Congressman Cory Gardner, who has been hammered for his position on social issues ever since he jumped into the U.S. Senate race, dropped a political bombshell Friday with his revelation that he was wrong to have supported previous personhood efforts.
He said after learning more about the measures, which have the impact of outlawing abortion, he realized that proposals also could ban certain forms of contraception, a prohibition he does not support.
"This was a bad idea driven by good intentions," he told The Denver Post. "I was not right. I can't support personhood now. I can't support personhood going forward. To do it again would be a mistake."
Gardner, a Yuma Republican who has represented the conservative 4th Congressional District since 2011, late last month jumped in the U.S. Senaterace to try to unseat Democrat Mark Udall.
He did not say when he changed his mind on personhood, but said he began examining it more closely after voters rejected it by 3-to1-margin in 2010.
"The fact that it restricts contraception, it was not the right position," Gardner said. "I've learned to listen. I don't get everything right the first time. There are far too many politicians out there who take the wrong position and stick with it and never admit that they should do something different."

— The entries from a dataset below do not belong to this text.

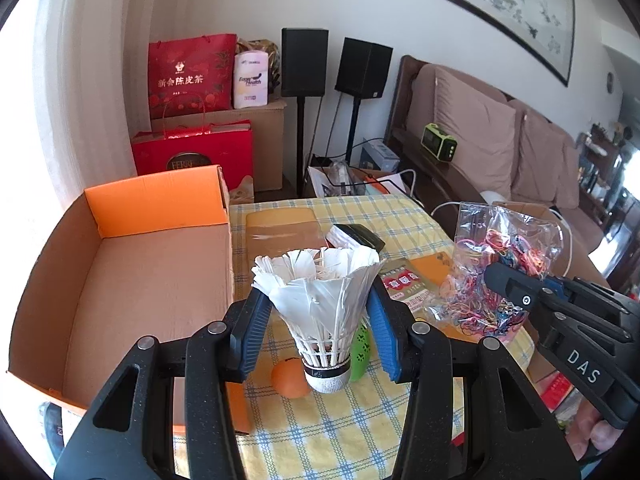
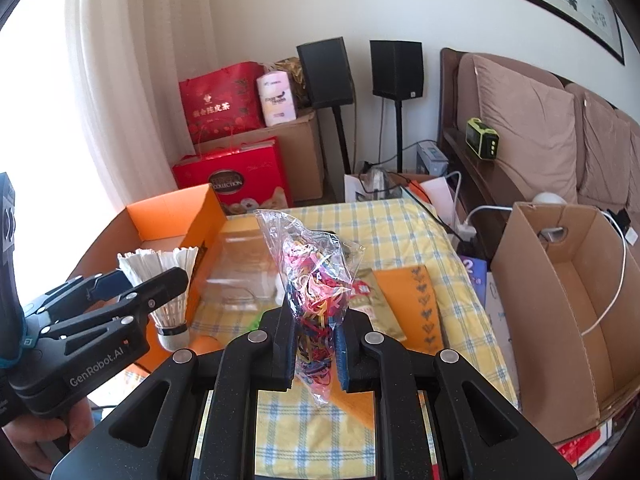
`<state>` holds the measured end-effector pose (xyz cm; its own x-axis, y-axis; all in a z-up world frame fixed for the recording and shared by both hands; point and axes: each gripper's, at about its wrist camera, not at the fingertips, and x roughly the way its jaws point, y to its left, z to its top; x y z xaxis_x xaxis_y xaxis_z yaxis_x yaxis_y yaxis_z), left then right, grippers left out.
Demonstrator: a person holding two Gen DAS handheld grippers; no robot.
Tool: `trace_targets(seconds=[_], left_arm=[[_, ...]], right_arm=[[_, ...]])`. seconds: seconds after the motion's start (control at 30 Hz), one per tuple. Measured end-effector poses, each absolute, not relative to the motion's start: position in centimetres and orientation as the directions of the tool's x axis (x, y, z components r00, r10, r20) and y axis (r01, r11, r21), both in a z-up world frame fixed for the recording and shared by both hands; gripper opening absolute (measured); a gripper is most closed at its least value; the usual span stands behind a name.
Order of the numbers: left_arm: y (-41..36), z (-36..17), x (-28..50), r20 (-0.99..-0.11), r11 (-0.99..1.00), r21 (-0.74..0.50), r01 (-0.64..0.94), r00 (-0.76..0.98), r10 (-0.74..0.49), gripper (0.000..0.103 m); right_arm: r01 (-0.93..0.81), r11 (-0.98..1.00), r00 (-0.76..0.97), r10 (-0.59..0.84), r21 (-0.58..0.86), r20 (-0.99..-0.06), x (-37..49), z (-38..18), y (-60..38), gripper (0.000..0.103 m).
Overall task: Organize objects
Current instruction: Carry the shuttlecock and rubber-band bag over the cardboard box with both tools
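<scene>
**White feathers in the left tongs, a bag of bands in the right**

White feathers fill the left wrist view: the left tongs [image 1: 320, 320] are clamped on a shuttlecock [image 1: 320, 304], blue pads pressing the feather skirt from both sides, cork end down, held above the yellow checked table [image 1: 320, 432]. Under it lie an orange ball [image 1: 290, 378] and a green perforated thing [image 1: 360, 350], both partly hidden by the cork. To the left stands an open orange-lined cardboard box [image 1: 152, 264], its wall just beside the shuttlecock. Farther back on the cloth are a clear plastic tray [image 1: 280, 228], a dark flat device on white cards [image 1: 356, 236] and a printed packet [image 1: 404, 288].

The right tongs [image 2: 316, 336] are closed tight on a clear bag of coloured rubber bands [image 2: 316, 280], which stands up between the pads, its lower end hanging below them. That bag blocks the middle of the table in the right wrist view.

Only the right wrist view shows a second open brown carton [image 2: 560, 304] off the table's right edge, with a white cable running into it. Only the left wrist view shows the green thing clearly.
</scene>
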<state>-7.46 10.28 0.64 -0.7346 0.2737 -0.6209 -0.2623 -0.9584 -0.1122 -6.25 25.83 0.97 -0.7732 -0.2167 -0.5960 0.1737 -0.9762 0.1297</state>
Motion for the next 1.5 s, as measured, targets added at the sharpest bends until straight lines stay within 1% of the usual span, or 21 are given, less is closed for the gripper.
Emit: trace_targets(seconds=[0.43,0.7,0.73,0.83,1.5], left_arm=[[5.3,2.6,-7.9,-0.593,-0.980,-0.094,-0.175,-0.781,0.196,0.044],[1.8,3.1,-8.3,-0.585,-0.990,-0.084,-0.115,-0.798,0.143,0.044],[1.4,3.1,-8.4,-0.585,-0.993,-0.083,-0.078,-0.804,0.112,0.044],[0.3,3.2,-8.3,-0.584,-0.995,-0.077,-0.061,-0.806,0.095,0.044],[-5.5,1.2,-10.0,-0.622,-0.997,-0.065,0.037,-0.783,0.011,0.045]], right_arm=[[0.267,-0.957,-0.772,-0.283,0.112,-0.570,-8.1,3.1,20.4,0.014],[0.319,-0.942,-0.755,-0.320,0.105,-0.573,-9.2,3.6,16.9,0.014],[0.325,-0.940,-0.752,-0.325,0.106,-0.573,-9.2,3.6,16.5,0.014],[0.342,-0.933,-0.744,-0.340,0.108,-0.575,-9.4,3.6,15.3,0.014],[0.412,-0.904,-0.690,-0.390,0.113,-0.609,-11.5,1.8,9.0,0.014]])
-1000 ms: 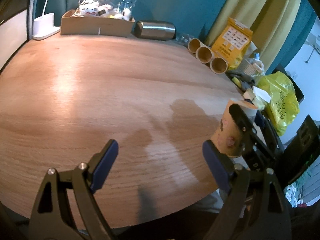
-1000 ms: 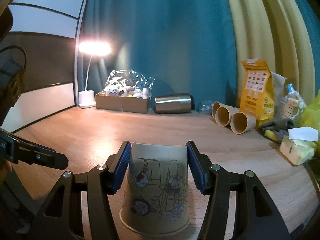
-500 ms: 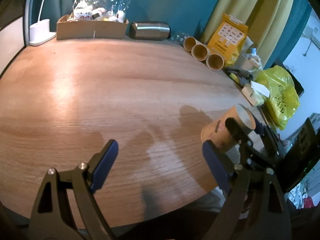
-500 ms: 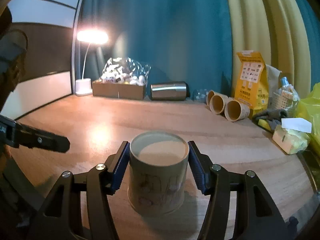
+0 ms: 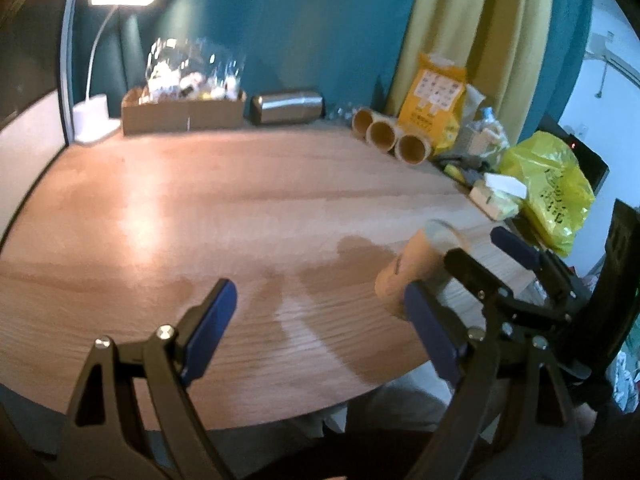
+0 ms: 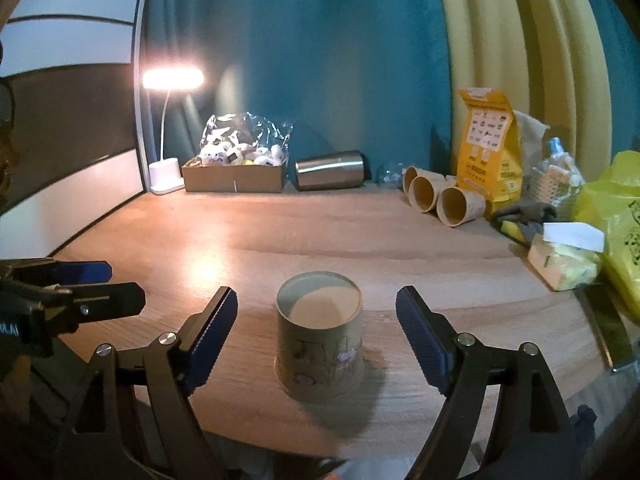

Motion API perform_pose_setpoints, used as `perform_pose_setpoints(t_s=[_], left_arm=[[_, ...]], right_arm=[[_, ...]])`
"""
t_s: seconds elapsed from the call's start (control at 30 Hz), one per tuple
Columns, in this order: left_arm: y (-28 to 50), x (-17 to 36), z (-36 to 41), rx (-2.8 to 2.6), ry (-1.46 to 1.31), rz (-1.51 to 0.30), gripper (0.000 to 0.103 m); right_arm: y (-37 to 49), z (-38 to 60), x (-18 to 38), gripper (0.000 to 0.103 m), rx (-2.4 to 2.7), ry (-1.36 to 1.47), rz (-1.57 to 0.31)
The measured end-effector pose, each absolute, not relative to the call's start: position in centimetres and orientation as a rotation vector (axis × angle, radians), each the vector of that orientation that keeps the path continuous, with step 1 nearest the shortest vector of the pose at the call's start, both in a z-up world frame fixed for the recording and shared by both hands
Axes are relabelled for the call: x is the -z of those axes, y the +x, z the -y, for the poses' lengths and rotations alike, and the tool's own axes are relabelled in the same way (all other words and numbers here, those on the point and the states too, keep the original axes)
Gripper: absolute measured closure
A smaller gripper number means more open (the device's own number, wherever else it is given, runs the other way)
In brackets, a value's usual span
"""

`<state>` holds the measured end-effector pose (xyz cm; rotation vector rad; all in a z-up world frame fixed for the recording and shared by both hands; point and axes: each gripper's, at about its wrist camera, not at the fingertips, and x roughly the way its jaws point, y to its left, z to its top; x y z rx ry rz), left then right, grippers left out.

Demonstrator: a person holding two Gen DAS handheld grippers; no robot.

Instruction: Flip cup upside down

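Cartoon drawings, no legible words, mark the cup (image 6: 320,336), which we see upside down near the worktop's (image 6: 360,240) front edge, between our right claw's (image 6: 316,336) spread fingers, untouched. Left claw (image 5: 320,324) gapes empty. Far back, three paper cups (image 6: 436,196) lie beside a yellow printed bag (image 6: 490,148).

We see the paper cup (image 6: 320,340) standing upside down on the tabletop (image 6: 280,240), its recessed flat base facing up and its wider rim down on the wood. It is beige with faint cartoon drawings on its side, and sits near the tabletop's front edge.
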<state>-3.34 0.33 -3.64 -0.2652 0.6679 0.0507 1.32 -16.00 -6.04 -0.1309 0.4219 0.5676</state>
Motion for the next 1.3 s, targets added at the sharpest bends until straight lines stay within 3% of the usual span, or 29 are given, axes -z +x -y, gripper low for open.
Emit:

Udall's campaign spokesman, Chris Harris, pointed out that Gardner the last two years co-sponsored the Life Begins at Conception Act, which defines a human being as "a member of the species homo sapiens" at the moment of fertilization. He said it was basically a federal version of the personhood amendment, a position with which Gardner's campaign disagrees.
"Coloradans will see through this cheap election-year stunt," Harris said. "Gardner is showing a profound lack of respect for Colorado voters. Coloradans want a senator who always promotes and protects women's health, not one who simply pretends to during election years."
Gardner conceded that with his new position on personhood he might be accused of flip-flopping simply to make himself more palatable to statewide voters.
But he pointed to Udall, who in a 2012 opinion piece in Politico explained how his views had changed to the point where he supported marriage for same-sex couples.
"It was perhaps best said by Mark Udall, who said a good-faith re-examination of a position you've held in the past should be seen as a virtue, not a vice," Gardner said.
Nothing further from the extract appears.